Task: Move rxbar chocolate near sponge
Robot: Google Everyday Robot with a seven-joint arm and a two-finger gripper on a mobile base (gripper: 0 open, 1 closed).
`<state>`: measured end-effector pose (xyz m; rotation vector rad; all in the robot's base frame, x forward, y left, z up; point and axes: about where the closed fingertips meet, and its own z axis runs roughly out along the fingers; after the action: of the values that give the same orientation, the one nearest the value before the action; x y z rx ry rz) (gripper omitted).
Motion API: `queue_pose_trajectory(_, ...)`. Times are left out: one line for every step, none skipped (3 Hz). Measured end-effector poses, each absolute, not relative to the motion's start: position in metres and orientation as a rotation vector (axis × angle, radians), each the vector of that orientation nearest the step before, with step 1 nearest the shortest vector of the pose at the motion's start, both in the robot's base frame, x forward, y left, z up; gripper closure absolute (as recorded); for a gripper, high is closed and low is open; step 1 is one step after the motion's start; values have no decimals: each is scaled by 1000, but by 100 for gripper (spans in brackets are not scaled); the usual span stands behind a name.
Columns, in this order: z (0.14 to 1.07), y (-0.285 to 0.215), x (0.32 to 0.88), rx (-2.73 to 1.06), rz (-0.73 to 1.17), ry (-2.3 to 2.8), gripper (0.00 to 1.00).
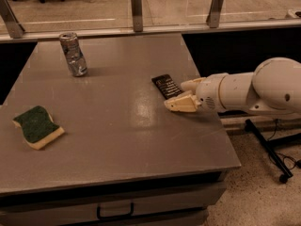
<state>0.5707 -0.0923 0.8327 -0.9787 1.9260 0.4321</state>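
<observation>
The rxbar chocolate (164, 84), a flat black wrapped bar, lies on the grey table (117, 126) right of centre. My gripper (178, 94) reaches in from the right at the bar's near right end. Its two pale fingers are spread apart, one finger (181, 104) in front of the bar and the other behind it, low over the tabletop. The bar's near end lies between them, not clamped. The sponge (36, 127), green top over yellow foam, lies far off at the table's front left.
A dented silver can (73, 53) stands at the back left of the table. A glass rail with metal posts (136, 4) runs behind the table. The table's right edge is just under my arm (254, 91). A black stand base (270, 149) sits on the floor at right.
</observation>
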Motion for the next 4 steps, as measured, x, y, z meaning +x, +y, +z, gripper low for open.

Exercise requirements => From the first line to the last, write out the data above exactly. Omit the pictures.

Answer area =>
Task: Move rxbar chocolate near sponge
Robot: Google Everyday Robot with a seven-joint arm and a two-finger gripper on a mobile base (gripper: 0 open, 1 closed).
`<state>`: measured end-effector pose (xyz m; rotation vector rad; all in the robot's base frame, x forward, y left, z up; point and axes: about where the closed fingertips meet, and its own z axis runs roughly out along the fingers; after the action: of the values that give the same orientation, the one nearest the value before the action; x y z rx ry rz) (gripper omitted).
Motion API: `queue_pose_trajectory(_, ...)`. Times are left out: one line for every step, none skipped (3 Hz). Measured end-effector poses, each absolute, not relative to the motion's start: position in metres and orientation as a rotation vector (axis × angle, radians), each the vector of that orientation nearest the step before, with step 1 nearest the shortest vector of the pose at the motion's start, both in the robot's base frame, x forward, y left, z up; gripper closure absolute (as recorded); for a gripper, high is closed and low is open; step 1 is one step after the motion's start; values have no decimals: each is scaled by 1000, but by 100 for gripper (spans in brackets are not scaled); the usual span stands behind a name.
Columns, in this order: z (0.14 to 1.07), y (-0.285 to 0.215), x (0.32 to 0.88), rx (-2.73 to 1.06), rz (-0.73 to 1.17), ry (-2.3 to 2.8), gripper (0.00 to 1.00).
<state>0.5707 -0.0923 0.8327 -0.9787 1.9260 0.4321</state>
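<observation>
The rxbar chocolate (164, 84), a flat black wrapped bar, lies on the grey table (117, 126) right of centre. My gripper (178, 94) reaches in from the right at the bar's near right end. Its two pale fingers are spread apart, one finger (181, 104) in front of the bar and the other behind it, low over the tabletop. The bar's near end lies between them, not clamped. The sponge (36, 127), green top over yellow foam, lies far off at the table's front left.
A dented silver can (73, 53) stands at the back left of the table. A glass rail with metal posts (136, 4) runs behind the table. The table's right edge is just under my arm (254, 91). A black stand base (270, 149) sits on the floor at right.
</observation>
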Motion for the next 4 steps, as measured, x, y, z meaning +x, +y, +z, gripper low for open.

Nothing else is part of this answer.